▶ **Goal of the exercise**
Please filter the data down to the lines that include the word "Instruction" and copy them.

========================================================================

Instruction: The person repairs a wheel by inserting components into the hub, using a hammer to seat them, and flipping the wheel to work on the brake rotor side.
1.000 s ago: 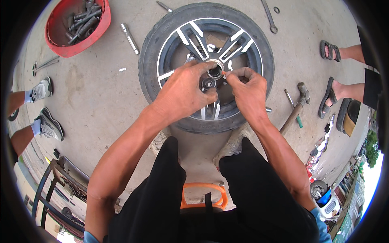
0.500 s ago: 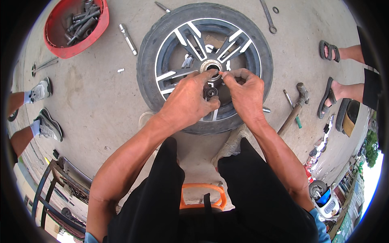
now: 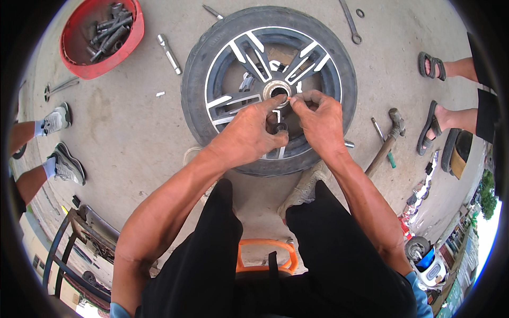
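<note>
You seem mid-fingertip work at the hub of the wheel at twelve o'clock, left hand gripping a dark round part at hub's six, right hand pinching an orange sliver at four; next calls for steady guiding.

A: What's moved on the wheel?
B: Left hand. It's nearer the wheel's near edge than 1 s ago. Index fingertip goes from the hub ring's far rim to its near rim.
A: Black round part?
B: Moves with that hand, closer to the wheel's near edge. Tipped too: hole faced up before, barely shows now.
A: Right hand?
B: Gap to left index is closed up, now just beside. Contact: can't tell.
A: Newly exposed?
B: Far rim, spoke toward the wheel's left edge, bit of left shoe past the forearm.
</note>
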`<act>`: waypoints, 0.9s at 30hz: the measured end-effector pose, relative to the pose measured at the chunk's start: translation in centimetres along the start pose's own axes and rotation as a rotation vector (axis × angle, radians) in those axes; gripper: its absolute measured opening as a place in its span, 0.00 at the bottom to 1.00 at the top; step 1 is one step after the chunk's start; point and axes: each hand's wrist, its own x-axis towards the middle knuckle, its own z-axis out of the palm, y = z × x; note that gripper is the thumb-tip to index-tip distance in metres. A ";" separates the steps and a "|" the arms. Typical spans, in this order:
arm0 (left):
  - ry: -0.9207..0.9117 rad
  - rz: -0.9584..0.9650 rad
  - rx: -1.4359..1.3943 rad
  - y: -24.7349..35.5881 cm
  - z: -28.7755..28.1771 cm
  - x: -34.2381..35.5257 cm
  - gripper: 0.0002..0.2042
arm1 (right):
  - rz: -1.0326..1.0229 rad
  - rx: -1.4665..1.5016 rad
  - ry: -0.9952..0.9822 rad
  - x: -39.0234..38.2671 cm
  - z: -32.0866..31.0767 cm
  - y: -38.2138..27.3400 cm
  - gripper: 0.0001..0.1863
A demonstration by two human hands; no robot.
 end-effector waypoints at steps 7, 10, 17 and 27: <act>0.081 0.083 0.171 0.1 0.2 -0.2 0.38 | 0.055 -0.007 0.009 0.1 0.2 0.0 0.15; 0.138 0.067 0.149 0.4 0.2 -0.6 0.35 | 0.054 -0.017 0.027 -0.1 0.2 -0.4 0.15; 0.327 0.290 0.396 1.7 -2.1 0.2 0.21 | 0.042 -0.052 0.038 -0.1 0.0 -0.7 0.15; 0.282 0.499 0.646 1.2 -1.9 2.2 0.21 | 0.065 -0.001 0.019 0.0 0.0 -0.2 0.15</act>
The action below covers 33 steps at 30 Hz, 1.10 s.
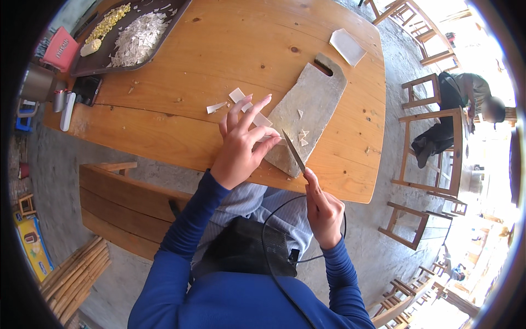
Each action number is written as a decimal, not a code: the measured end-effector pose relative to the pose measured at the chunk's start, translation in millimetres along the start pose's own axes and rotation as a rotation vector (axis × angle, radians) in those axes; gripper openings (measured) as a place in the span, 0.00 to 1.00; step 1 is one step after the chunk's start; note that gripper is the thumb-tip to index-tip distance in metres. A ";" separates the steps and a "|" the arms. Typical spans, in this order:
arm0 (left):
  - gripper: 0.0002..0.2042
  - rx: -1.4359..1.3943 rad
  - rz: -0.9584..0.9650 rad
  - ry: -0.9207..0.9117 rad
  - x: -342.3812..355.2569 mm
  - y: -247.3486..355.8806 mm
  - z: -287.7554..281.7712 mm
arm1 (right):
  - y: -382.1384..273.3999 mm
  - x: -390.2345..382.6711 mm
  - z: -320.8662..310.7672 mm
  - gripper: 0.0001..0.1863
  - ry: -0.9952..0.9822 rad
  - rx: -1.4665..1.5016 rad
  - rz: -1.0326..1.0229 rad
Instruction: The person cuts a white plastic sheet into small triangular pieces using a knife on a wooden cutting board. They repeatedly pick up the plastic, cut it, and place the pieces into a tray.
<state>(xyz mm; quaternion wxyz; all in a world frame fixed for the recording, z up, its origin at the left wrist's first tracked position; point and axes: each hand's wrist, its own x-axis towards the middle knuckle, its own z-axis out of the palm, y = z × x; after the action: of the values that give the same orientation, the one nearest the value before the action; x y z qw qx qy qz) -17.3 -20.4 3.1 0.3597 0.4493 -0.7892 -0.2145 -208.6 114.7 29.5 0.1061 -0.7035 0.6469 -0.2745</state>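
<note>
My left hand (241, 143) pinches a thin white strip (280, 141) between thumb and forefinger, with its other fingers raised. The strip lies at the near-left edge of a worn grey cutting board (301, 104). In my right hand (324, 213) is a small knife (295, 153), its blade pointing away over the board, its tip close to the strip. Small cut triangles (304, 137) lie to the right of the blade. Beside the left fingers, on the table, are a white rectangular piece (236, 95) and a smaller white scrap (216, 108); fingers partly cover other pieces.
The wooden table (219, 49) carries a dark tray (104, 71) with a heap of white chips (141, 39) and yellow pieces (109, 23). A white sheet (347, 47) lies beyond the board. A phone (86, 90) and red container (60, 49) are left. A bench (129, 205) stands left; a person sits right.
</note>
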 end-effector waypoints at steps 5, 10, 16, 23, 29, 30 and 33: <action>0.05 0.002 0.002 0.000 0.4 0.4 0.8 | 1.0 1.8 5.6 0.36 -0.013 -0.015 -0.010; 0.04 0.008 -0.015 -0.004 0.7 1.0 0.8 | -5.8 13.5 8.5 0.37 -0.024 -0.092 -0.023; 0.04 0.019 -0.011 0.003 0.0 0.9 -0.8 | -11.6 10.1 -0.2 0.36 -0.060 -0.118 0.016; 0.04 -0.003 -0.004 0.006 -0.9 -1.1 1.6 | -11.4 -4.0 0.1 0.32 -0.034 -0.103 0.064; 0.06 0.079 0.000 0.030 -1.7 6.7 -3.4 | -10.5 5.9 20.3 0.26 0.110 0.051 0.087; 0.06 0.080 -0.012 0.023 -2.1 8.1 -4.3 | -11.8 8.0 22.4 0.25 0.136 0.067 0.101; 0.07 0.094 -0.042 0.009 -3.8 10.3 -6.0 | -14.7 10.5 25.7 0.23 0.221 0.096 0.145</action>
<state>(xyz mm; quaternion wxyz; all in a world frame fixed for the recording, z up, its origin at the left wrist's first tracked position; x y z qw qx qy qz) -17.2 -12.0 12.3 0.3373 0.4830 -0.7871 -0.1825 -182.5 101.3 18.3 0.0874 -0.6144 0.6901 -0.3724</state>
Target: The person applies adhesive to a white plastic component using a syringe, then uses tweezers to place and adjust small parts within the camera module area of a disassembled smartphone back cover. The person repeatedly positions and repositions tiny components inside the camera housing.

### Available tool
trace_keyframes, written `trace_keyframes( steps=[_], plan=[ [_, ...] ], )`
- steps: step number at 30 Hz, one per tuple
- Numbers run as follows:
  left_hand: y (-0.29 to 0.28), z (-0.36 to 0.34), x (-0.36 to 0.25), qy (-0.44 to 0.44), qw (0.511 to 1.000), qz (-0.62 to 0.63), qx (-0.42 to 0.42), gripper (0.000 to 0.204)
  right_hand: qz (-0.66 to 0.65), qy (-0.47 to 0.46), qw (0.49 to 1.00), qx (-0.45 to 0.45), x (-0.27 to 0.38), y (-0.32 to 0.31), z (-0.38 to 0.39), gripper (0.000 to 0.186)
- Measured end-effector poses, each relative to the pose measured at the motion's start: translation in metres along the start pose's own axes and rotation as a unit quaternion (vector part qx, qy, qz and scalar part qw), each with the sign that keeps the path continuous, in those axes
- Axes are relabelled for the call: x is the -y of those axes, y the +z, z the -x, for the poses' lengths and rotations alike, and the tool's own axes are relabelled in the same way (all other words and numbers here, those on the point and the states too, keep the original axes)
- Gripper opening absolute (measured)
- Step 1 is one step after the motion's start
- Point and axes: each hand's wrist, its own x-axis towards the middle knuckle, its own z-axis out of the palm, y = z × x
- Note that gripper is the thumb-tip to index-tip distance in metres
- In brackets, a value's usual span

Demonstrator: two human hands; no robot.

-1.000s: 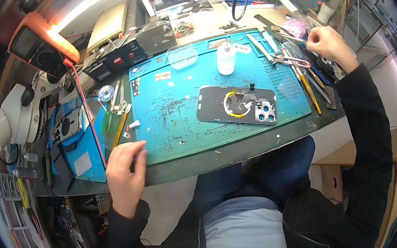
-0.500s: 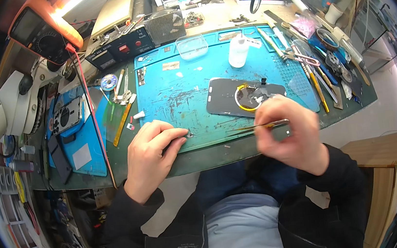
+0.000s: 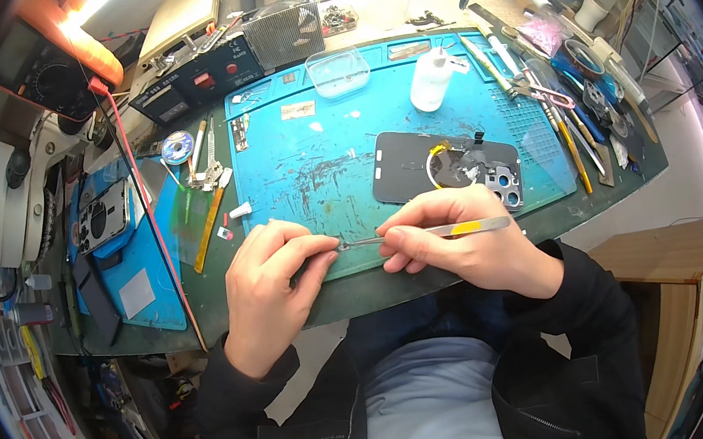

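Observation:
My left hand (image 3: 268,285) is at the front edge of the blue work mat (image 3: 287,183), its thumb and forefinger pinched on a tiny part (image 3: 342,245) too small to name. In my right hand (image 3: 489,243) is a pair of metal tweezers (image 3: 478,226) with a yellow patch. They lie nearly level, tips pointing left and meeting the tiny part at my left fingertips. Just beyond the right hand rests a dark phone back panel (image 3: 402,166) with a round opening and camera rings at its right end.
A white-capped clear bottle (image 3: 431,82) and a clear plastic tray (image 3: 339,75) stand on the far mat. Pliers (image 3: 545,95) and several tools crowd the right side. To the left are a solder spool (image 3: 178,147), an opened phone (image 3: 105,215) and an orange multimeter (image 3: 49,72).
My right hand has swung left and turned, bringing the tweezers' tips to the part at my left fingertips. My left hand keeps its pinch. The whole view has shifted slightly.

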Motion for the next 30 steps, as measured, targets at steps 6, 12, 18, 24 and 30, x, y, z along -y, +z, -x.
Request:
trace_keyframes(
  steps=[6, 12, 18, 24, 30],
  plan=[
    [0.0024, 0.0006, -0.0028, -0.031, 1.000, -0.001, -0.001, 0.016, 0.011, 0.034, 0.999, 0.009, 0.0034, 0.0026, -0.0044, 0.025],
    [0.0046, -0.0035, -0.0064, -0.040, 0.999, -0.005, -0.008, 0.014, 0.007, 0.034, 0.999, 0.019, 0.0042, 0.0000, -0.0043, 0.024],
    [0.0018, -0.0025, -0.0043, -0.031, 0.999, -0.006, 0.010, 0.015, 0.006, 0.021, 0.999, 0.028, 0.0018, 0.0000, -0.0044, 0.023],
    [0.0019, -0.0031, -0.0046, -0.036, 0.999, -0.001, 0.020, 0.015, 0.003, 0.013, 0.999, 0.036, 0.0000, -0.0010, -0.0047, 0.023],
    [0.0022, -0.0017, -0.0033, -0.034, 0.999, -0.004, 0.025, 0.015, 0.007, -0.004, 0.999, 0.040, -0.0013, -0.0007, -0.0042, 0.023]
  ],
)
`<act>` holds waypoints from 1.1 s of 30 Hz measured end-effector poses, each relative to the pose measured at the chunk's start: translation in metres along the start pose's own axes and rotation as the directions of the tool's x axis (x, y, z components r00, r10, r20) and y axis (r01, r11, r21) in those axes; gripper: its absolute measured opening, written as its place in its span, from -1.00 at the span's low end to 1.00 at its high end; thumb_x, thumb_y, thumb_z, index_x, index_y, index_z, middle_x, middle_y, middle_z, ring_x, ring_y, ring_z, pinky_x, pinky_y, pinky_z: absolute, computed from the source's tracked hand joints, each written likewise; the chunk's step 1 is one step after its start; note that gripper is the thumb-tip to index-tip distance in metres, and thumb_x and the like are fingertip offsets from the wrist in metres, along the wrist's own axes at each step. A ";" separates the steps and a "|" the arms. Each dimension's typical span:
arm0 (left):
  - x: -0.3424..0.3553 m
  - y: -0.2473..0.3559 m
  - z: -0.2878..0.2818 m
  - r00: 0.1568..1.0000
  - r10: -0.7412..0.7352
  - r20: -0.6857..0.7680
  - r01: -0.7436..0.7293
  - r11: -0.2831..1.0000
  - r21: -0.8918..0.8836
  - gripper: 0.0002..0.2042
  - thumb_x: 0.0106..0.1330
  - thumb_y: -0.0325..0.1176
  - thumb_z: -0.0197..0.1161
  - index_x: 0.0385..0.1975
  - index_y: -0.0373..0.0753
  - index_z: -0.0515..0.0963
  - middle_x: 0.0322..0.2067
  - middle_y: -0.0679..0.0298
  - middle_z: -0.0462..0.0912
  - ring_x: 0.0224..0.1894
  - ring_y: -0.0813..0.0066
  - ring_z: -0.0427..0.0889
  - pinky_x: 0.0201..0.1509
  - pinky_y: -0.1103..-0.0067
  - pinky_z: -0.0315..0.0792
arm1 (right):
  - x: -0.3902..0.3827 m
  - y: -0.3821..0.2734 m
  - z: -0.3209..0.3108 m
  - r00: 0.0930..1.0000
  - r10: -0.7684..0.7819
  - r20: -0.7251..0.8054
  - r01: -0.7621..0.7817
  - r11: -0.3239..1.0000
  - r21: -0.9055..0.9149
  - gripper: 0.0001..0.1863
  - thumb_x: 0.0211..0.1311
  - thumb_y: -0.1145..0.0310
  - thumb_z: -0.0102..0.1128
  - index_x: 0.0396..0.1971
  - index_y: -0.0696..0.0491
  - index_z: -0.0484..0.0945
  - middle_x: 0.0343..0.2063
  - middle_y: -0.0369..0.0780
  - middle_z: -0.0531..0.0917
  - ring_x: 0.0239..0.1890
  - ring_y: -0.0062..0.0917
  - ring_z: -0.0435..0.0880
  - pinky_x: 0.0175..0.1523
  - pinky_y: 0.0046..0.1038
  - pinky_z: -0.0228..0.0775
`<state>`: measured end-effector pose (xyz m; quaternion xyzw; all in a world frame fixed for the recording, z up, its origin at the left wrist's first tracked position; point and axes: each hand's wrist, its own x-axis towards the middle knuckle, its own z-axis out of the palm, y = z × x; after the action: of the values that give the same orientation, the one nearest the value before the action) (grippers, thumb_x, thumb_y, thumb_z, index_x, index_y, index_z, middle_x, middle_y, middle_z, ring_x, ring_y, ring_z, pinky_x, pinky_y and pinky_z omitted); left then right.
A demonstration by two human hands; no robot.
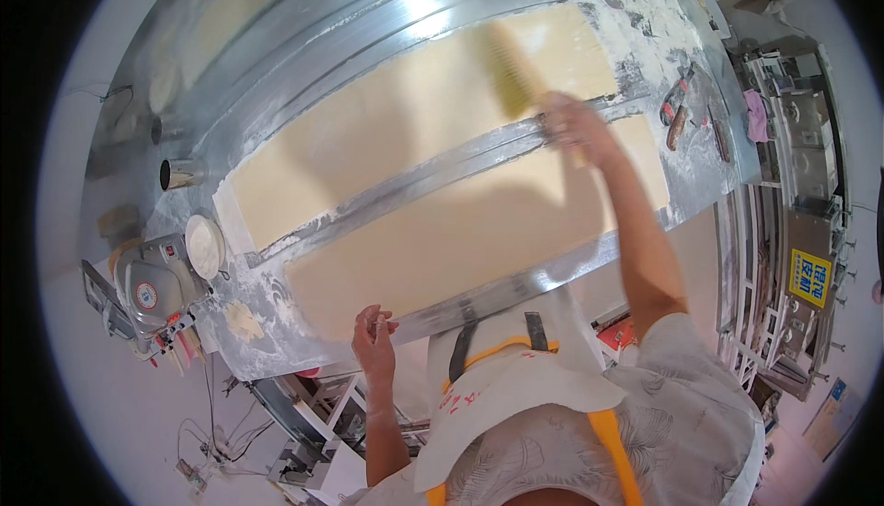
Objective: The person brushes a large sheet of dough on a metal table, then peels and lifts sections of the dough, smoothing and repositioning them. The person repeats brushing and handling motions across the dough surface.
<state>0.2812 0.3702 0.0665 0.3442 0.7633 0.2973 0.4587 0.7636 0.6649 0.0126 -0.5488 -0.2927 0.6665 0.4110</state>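
Note:
Two long pale dough sheets lie across the metal table, a far one (368, 128) and a near one (442, 230). My right hand (580, 128) is closed round the handle of a bench brush (511, 73), whose bristles are over the right part of the far sheet and blurred by motion. At the table's front edge, by the near sheet's lower left, is my left hand (373, 329). Its fingers are loosely bent and apart, with nothing seen in them.
A white bowl of flour (204, 245) and a metal cup (180, 174) stand at the left, beside a grey machine (152, 290). Loose flour (645, 9) dusts the far right. Tools with wooden handles (677, 127) lie on the right. A rack (801, 184) stands beyond.

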 end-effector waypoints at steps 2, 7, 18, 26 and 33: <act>0.003 0.005 0.013 1.000 0.015 0.024 -0.015 1.000 -0.017 -0.75 0.60 -0.50 0.15 0.20 -0.35 0.54 -0.10 0.11 0.75 -0.25 0.44 0.76 -0.09 0.52 0.65 | -0.012 -0.037 -0.082 0.982 -0.154 -0.105 0.120 0.954 -0.276 -0.57 0.60 0.07 0.14 0.17 0.08 0.69 -0.40 -0.38 0.62 -0.52 -0.77 0.49 -0.51 -0.62 0.31; -0.001 0.018 0.054 0.998 -0.001 0.058 0.000 1.000 0.015 -0.75 0.59 -0.52 0.17 0.19 -0.32 0.57 -0.10 0.13 0.76 -0.25 0.47 0.76 -0.08 0.53 0.66 | -0.033 -0.083 -0.112 0.940 -0.089 -0.330 0.044 0.989 -0.141 -0.49 0.58 0.09 0.24 0.40 -0.02 0.54 -0.54 -0.48 0.43 -0.64 -0.80 0.25 -0.58 -0.65 0.10; -0.021 0.014 0.051 0.998 -0.048 0.051 0.045 0.997 0.069 -0.78 0.60 -0.48 0.20 0.14 -0.35 0.58 -0.11 0.12 0.77 -0.21 0.43 0.79 -0.06 0.50 0.69 | -0.031 -0.042 -0.103 0.750 -0.588 -0.303 0.069 0.525 -0.848 -0.42 0.63 0.06 0.12 0.54 -0.16 0.39 -0.18 -0.06 0.77 -0.22 -0.12 0.75 -0.12 -0.12 0.55; 0.010 -0.017 0.005 0.996 0.001 0.092 0.003 0.999 -0.041 -0.77 0.59 -0.50 0.21 0.16 -0.34 0.59 -0.09 0.13 0.78 -0.20 0.46 0.79 -0.02 0.53 0.68 | -0.042 0.065 0.192 0.906 -0.420 -0.047 0.179 0.482 -0.858 -0.15 0.47 0.24 0.21 0.67 0.01 0.06 -0.15 0.10 0.76 -0.09 0.00 0.77 -0.01 0.02 0.61; 0.039 -0.044 -0.087 0.996 0.030 0.083 -0.025 0.998 -0.064 -0.78 0.61 -0.50 0.17 0.15 -0.34 0.59 -0.11 0.12 0.78 -0.21 0.44 0.80 -0.02 0.51 0.69 | -0.039 0.170 0.470 0.833 -0.466 0.299 0.445 0.240 -0.863 -0.12 0.37 0.48 0.10 0.69 -0.12 0.06 0.18 0.20 0.63 -0.10 0.08 0.75 0.01 -0.06 0.74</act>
<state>0.1776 0.3630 0.0484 0.3524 0.7289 0.3127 0.4968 0.2709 0.5763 -0.0044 -0.5777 -0.7479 0.2415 0.2204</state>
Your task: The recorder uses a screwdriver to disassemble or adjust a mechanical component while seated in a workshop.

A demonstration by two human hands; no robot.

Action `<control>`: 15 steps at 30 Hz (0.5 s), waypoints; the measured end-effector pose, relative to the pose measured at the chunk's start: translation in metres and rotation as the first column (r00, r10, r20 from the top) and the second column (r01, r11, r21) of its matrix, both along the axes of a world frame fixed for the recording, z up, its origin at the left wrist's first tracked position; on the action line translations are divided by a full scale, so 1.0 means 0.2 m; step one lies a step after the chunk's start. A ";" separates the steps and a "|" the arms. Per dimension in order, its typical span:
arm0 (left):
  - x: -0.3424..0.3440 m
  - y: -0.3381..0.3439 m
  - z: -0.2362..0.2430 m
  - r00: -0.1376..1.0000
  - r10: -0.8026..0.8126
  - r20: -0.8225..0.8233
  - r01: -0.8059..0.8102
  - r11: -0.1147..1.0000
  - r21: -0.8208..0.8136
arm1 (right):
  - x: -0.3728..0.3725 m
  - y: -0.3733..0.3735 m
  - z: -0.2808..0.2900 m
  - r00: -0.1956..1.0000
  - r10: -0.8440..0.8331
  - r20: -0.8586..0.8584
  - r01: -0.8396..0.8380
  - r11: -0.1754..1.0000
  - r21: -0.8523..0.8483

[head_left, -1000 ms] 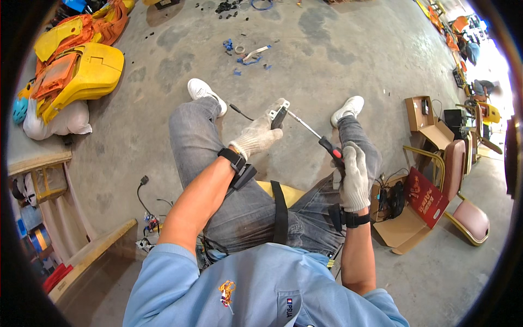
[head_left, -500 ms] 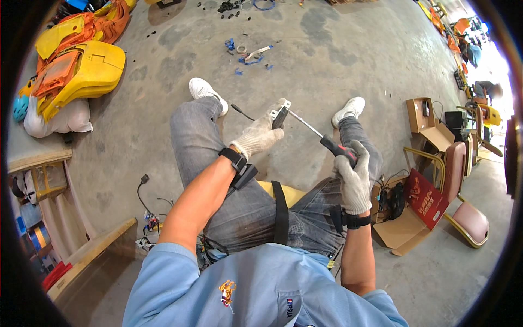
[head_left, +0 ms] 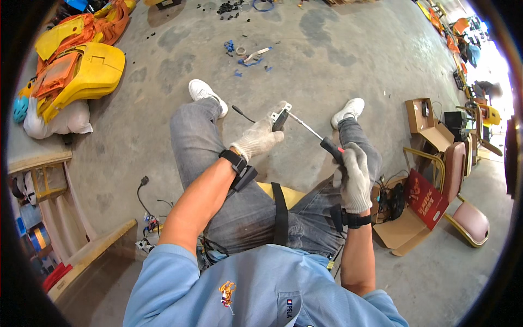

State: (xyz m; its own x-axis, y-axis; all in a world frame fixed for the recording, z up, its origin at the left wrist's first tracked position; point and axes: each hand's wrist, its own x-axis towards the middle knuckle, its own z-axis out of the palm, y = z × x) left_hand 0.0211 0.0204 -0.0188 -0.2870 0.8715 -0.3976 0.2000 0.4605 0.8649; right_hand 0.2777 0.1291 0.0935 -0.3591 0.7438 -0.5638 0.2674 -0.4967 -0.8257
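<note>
In its white knit glove, my left hand (head_left: 260, 134) grips a small black part with a silvery metal bracket (head_left: 281, 117). A short black cable with a plug (head_left: 243, 113) sticks out to the left of that hand. My right hand (head_left: 355, 181), also gloved, is wrapped round the black-and-red handle of a screwdriver (head_left: 308, 128). The steel shaft points up and left, its tip at the bracket's right side. Whether the tip sits in a screw is too small to tell. Both hands are held above the floor between my knees.
An open cardboard box (head_left: 400, 231) with black cables and a red panel lies at right, beside a padded chair (head_left: 472, 223). Yellow and orange plastic shells (head_left: 92, 71) are stacked at far left. Tape and blue scraps (head_left: 250, 59) lie ahead; loose wiring (head_left: 150, 218) is by my left hip.
My right hand has turned on the screwdriver handle; its fingers now cover more of the grip. The left hand and the bracket have hardly moved.
</note>
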 end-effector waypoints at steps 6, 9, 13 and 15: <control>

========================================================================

▶ **Response box**
Instruction: The person repairs a wheel by inserting components into the hub, using a hammer to seat them, and flipping the wheel to work on the brake rotor side.
Instruction: The person cuts a white plastic sheet into small triangular pieces using a knife on a wooden cutting board. They repeatedly pick up the plastic, cut it, and place the pieces into a tray.

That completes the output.